Kinshasa, 21 mai 2025- Plusieurs habitants des appartements appartenant à l’État, situés dans la commune de la Gombe notamment dans le quartier Royal, sur les avenues Lubefu, Ekumu, Likasi, Kauka et Kwangu — accusent le ministre de l’Urbanisme et Habitat, Chrispin Mbadu, de spoliation de biens publics.
Alors que la formation d’un nouveau gouvernement d’union nationale est imminente, le ministre se serait précipité pour désaffecter plusieurs immeubles résidentiels de l’État, dans le but présumé de les revendre à des proches, notamment à des ressortissants indo-pakistanais.

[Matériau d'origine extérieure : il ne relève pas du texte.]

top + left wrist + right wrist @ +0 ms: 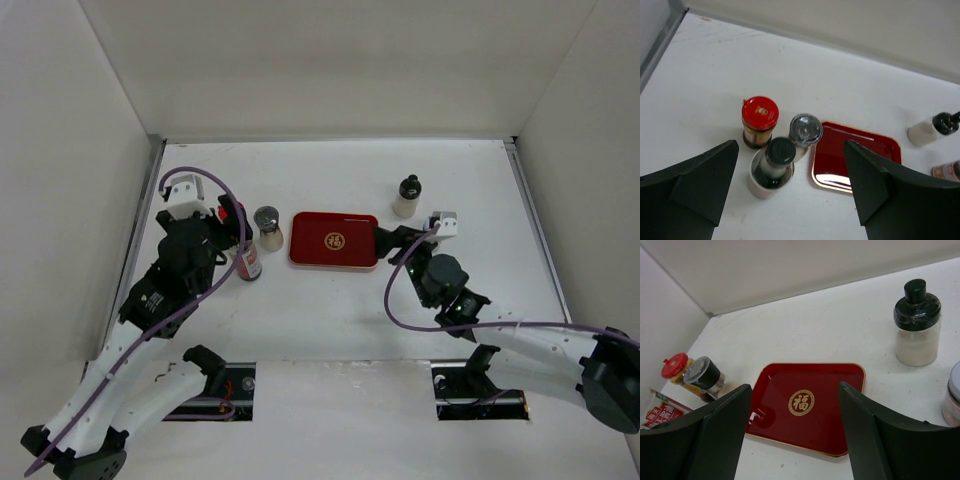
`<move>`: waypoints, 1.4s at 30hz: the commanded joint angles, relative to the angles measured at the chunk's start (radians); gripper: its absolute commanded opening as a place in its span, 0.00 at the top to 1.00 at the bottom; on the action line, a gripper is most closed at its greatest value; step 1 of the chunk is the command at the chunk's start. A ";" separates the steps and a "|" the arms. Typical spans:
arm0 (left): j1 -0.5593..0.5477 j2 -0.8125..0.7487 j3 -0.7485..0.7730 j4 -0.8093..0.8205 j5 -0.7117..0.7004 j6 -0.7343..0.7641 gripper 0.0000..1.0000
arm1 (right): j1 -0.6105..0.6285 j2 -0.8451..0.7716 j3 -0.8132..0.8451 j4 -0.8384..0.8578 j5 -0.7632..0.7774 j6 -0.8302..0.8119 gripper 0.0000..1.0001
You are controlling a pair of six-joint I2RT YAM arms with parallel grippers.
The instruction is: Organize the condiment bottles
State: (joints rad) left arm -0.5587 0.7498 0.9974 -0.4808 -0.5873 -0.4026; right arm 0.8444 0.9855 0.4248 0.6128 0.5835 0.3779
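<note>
Three bottles stood clustered left of the red tray [334, 241]: a red-capped one [760, 117], a grey-capped shaker [805, 131] and a dark-capped one [774, 159]. A squat whitish black-capped bottle [407, 196] stood beyond the tray's far right corner. The left gripper [790, 150] and right gripper [795, 387] gaped, released, grasping nothing.

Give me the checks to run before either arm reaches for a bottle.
1. The left gripper is open and empty: ok.
2. The right gripper is open and empty: ok.
3. The red tray has no bottles on it: ok.
4. The squat black-capped bottle is upright and stands apart: ok.
5. Finger room between the red-capped bottle, the grey-capped shaker and the slim black-capped bottle: not ok, they crowd together.
6. The metal-capped shaker at the right wrist view's edge stands clear: cannot tell, mostly cut off.
</note>
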 commanded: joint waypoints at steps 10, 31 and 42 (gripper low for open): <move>0.026 0.100 -0.051 0.044 0.031 0.028 0.25 | 0.026 0.045 0.043 0.022 -0.010 -0.020 0.22; 0.030 0.172 -0.105 0.120 -0.083 0.022 0.65 | 0.020 0.009 0.025 0.022 -0.005 -0.007 0.21; 0.030 0.119 -0.082 0.140 -0.127 0.027 0.92 | 0.018 -0.015 0.020 0.022 0.003 -0.008 0.21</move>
State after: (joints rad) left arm -0.5308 0.9237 0.8848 -0.3817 -0.6773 -0.3786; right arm 0.8650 0.9882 0.4255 0.6056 0.5831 0.3698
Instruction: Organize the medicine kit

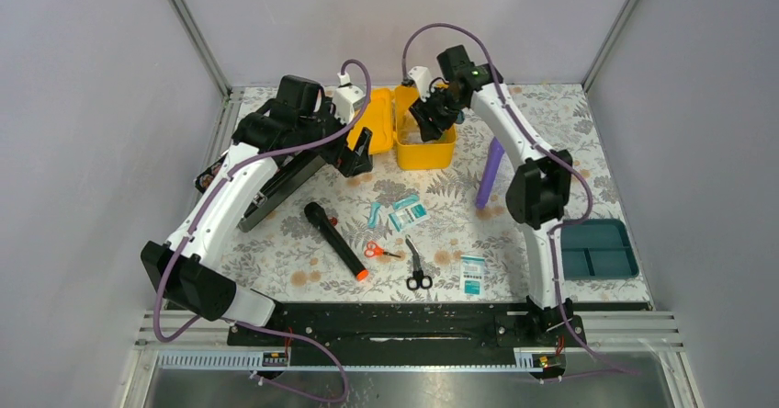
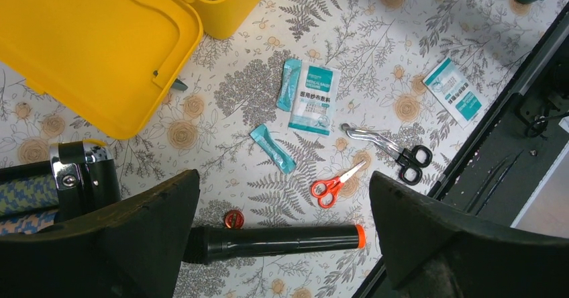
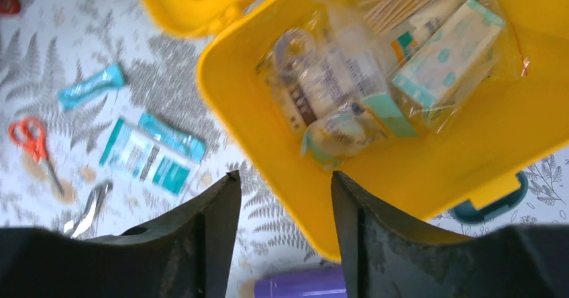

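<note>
The yellow medicine kit (image 1: 424, 153) stands open at the back middle, its lid (image 1: 378, 119) folded out to the left. A clear bag of supplies (image 3: 376, 63) lies inside the box (image 3: 429, 170). The teal insert tray (image 1: 599, 249) sits apart at the right edge. My right gripper (image 1: 430, 125) hovers over the box, open and empty; its wrist view shows the gripper (image 3: 284, 175) above the box's rim. My left gripper (image 1: 358, 157) is beside the lid, open and empty (image 2: 283, 177), over the loose items.
On the mat lie a black flashlight (image 2: 268, 241), orange scissors (image 2: 335, 185), black scissors (image 2: 396, 152), a gauze packet (image 2: 313, 98), two teal sachets (image 2: 273, 148), another packet (image 2: 455, 91), a red cap (image 2: 233, 219) and a purple tube (image 1: 490, 174). A black tray of rolls (image 1: 276, 187) lies left.
</note>
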Robot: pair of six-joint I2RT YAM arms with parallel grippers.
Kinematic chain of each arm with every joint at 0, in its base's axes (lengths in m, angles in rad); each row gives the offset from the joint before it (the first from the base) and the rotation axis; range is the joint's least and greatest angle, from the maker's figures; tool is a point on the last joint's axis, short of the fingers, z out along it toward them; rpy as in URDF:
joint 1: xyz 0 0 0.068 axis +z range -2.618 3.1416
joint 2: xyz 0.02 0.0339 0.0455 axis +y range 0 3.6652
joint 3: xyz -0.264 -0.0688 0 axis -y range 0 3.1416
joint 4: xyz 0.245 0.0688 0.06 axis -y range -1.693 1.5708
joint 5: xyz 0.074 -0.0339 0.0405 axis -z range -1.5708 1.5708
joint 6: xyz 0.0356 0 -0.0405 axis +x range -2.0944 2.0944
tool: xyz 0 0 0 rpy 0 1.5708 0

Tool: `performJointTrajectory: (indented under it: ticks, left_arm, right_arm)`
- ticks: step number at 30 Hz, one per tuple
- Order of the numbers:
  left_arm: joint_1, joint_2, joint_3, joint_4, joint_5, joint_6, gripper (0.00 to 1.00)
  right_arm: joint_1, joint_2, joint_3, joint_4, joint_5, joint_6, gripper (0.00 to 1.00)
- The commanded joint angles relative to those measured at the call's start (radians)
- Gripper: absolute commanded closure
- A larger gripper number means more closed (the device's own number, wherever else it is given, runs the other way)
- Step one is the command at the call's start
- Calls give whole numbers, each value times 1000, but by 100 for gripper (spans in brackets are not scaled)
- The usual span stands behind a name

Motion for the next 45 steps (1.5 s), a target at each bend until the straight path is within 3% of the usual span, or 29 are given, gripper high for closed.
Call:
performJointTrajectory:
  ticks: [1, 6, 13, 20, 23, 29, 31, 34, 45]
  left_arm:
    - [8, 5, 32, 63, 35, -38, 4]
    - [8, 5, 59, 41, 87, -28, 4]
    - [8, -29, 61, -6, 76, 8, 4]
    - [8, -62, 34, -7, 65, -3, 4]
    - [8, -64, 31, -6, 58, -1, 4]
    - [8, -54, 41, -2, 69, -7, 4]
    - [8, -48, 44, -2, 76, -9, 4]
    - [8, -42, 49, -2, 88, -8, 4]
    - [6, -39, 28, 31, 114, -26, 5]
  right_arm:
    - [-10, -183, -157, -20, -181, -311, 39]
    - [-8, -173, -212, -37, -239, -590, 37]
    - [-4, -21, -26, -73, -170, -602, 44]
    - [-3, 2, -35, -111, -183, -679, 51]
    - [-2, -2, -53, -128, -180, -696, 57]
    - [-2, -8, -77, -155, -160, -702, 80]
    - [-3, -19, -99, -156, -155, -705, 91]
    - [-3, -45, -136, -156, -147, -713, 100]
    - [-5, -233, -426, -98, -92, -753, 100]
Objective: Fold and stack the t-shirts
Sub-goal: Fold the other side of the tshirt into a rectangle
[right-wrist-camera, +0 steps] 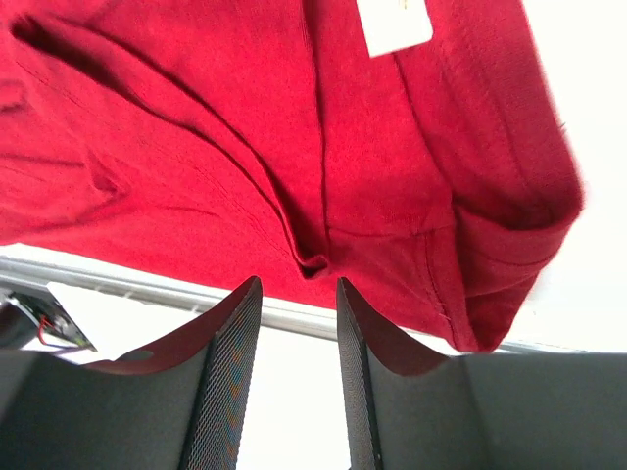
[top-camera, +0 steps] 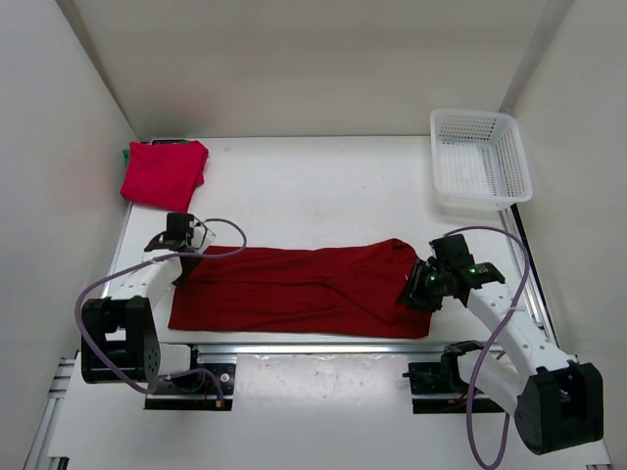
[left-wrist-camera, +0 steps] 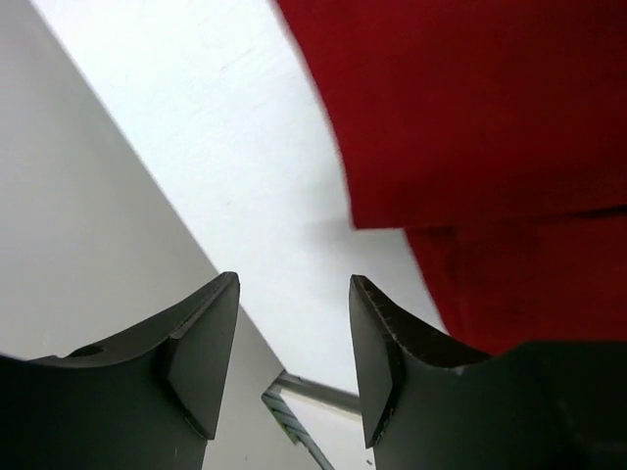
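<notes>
White tabletop (top-camera: 313,186), smooth, walled on three sides; you have open room across centre and toward 12 o'clock. Near 6 o'clock edge lies long red shirt (top-camera: 304,289), soft cotton, folded into band running 9-to-3, its near hem just beside front rail. Your left gripper (left-wrist-camera: 294,282) at band's 9 o'clock end: jaws apart, nothing between. Your right gripper (right-wrist-camera: 298,286) at 3 o'clock end: jaws parted, empty, with creased seams and white label (right-wrist-camera: 394,24) just beyond. At 10 o'clock corner, folded red shirt (top-camera: 165,174), with green shirt (top-camera: 127,154) peeking out beneath. At 2 o'clock, white mesh basket (top-camera: 474,114), rigid plastic.
</notes>
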Tool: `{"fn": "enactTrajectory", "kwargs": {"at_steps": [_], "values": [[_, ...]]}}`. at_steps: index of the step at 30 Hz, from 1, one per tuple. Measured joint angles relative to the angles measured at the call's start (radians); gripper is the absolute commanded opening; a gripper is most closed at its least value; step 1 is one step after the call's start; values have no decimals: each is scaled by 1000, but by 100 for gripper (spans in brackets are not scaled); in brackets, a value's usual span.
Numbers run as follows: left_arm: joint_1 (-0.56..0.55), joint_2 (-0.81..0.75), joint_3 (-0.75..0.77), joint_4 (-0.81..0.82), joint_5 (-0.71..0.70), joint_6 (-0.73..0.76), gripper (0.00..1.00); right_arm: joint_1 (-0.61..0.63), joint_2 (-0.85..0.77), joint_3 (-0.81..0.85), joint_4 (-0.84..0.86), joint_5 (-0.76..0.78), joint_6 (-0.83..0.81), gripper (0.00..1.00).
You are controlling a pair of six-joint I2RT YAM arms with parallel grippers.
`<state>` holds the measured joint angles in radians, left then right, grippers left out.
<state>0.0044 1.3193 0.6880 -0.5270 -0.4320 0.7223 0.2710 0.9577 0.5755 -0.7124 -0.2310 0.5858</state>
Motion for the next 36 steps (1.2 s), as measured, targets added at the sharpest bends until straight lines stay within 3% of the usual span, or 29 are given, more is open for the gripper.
{"fn": "enactTrajectory", "kwargs": {"at_steps": [6,12,17,22,25,28,36], "values": [[57,-8,8,-9,-46,37,59,-7,42,52,2,8,-13,43],[8,11,120,-58,-37,11,56,18,122,57,14,16,-17,49],[-199,98,329,-125,83,-88,56,32,165,57,36,18,-18,50],[-616,241,542,-159,285,-168,56,47,188,47,60,15,-16,50],[-788,388,668,-183,431,-209,57,64,188,23,79,13,-7,50],[-846,518,752,-196,535,-253,59,71,180,-10,90,7,12,50],[-849,707,909,-229,684,-380,60,68,150,-52,113,0,35,49]]}}
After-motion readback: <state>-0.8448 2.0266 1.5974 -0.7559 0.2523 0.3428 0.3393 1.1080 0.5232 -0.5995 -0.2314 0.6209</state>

Ces biens seraient aujourd’hui requalifiés en « appartements administratifs », ouvrant la voie à leur mise en vente.
La décision est appuyée par un arrêté ministériel du 12 mai 2025, que le ministère a détaillé dans un communiqué
“Son Excellence Monsieur le Ministre de l’Urbanisme et Habitat a signé l’Arrêté Ministériel n°032/CAB/MIN-UH/CMP/MHN/2025 du 12 mai 2025 portant approbation du plan de situation d’une zone administrative et touristique dans la commune de la Gombe, ville-province de Kinshasa. Cet acte institue une zone administrative et touristique sur une étendue de 7 ha 47 entourant le monument de l’Unité nationale situé à la Place « Royal ». Elle est délimitée au nord par le boulevard du 30 Juin, au sud par les avenues Muene Ditu et Kauka, à l’est par les avenues Kauka et Likasi, et à l’ouest par l’avenue Kwangu. Toute occupation du sol à usage autre qu’administratif ou touristique y est interdite, à l’exception de l’occupation commerciale ayant un lien avec ces usages, et uniquement après obtention de l’avis urbanistique de l’autorité compétente”, lit-on dans ce document.
Face à cette situation, les habitants s’indignent et appellent à l’intervention urgente de la Première ministre et du Président de la République, pour empêcher ce qu’ils considèrent comme une vente illégale et précipitée du patrimoine public. Ils appellent le ministre à se ressaisir et à œuvrer pour la protection des biens de l’État au lieu de servir des intérêts privés.